Forward the Original Title‘Epochs and slots all the way down: ways to give Ethereum users faster transaction confirmation times’
One of the important properties of a good blockchain user experience is fast transaction confirmation times. Today, Ethereum has already improved a lot compared to five years ago. Thanks to the combination of EIP-1559 and steady block times after the Merge, transactions sent by users on L1 reliably confirm within 5-20 seconds. This is roughly competitive with the experience of paying with a credit card. However, there is value in improving user experience further, and there are some applications that outright require latencies on the order of hundreds of milliseconds or even less.

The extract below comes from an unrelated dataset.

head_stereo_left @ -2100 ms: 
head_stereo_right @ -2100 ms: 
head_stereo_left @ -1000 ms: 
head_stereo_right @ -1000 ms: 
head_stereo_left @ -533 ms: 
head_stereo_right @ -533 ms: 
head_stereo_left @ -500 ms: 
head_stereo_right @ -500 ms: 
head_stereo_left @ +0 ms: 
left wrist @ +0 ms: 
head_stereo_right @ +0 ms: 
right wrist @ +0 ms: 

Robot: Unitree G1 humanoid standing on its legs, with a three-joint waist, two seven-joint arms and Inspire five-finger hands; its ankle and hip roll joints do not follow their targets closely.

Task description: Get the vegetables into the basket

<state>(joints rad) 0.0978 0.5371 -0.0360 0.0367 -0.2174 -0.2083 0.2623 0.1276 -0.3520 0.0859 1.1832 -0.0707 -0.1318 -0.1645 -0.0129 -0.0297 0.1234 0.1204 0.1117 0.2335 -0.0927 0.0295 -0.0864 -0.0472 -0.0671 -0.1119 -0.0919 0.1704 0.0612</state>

This post will go over some of the practical options that Ethereum has.
Today, Ethereum’s Gasper consensus uses a slot and epoch architecture. Every 12-second slot, a subset of validators publish a vote on the head of the chain, and over the course of 32 slots (6.4 min), all validators get a chance to vote once. These votes are then re-interpreted as being messages in a vaguely PBFT-like consensus algorithm, which after two epochs (12.8 min) gives a very hard economic assurance called finality.
Over the last couple of years, we’ve become more and more uncomfortable with the current approach. The key reasons are that (i) it’s complicated and there are many interaction bugs between the slot-by-slot voting mechanism and the epoch-by-epoch finality mechanism, and (ii) 12.8 minutes is way too long and nobody cares to wait that long.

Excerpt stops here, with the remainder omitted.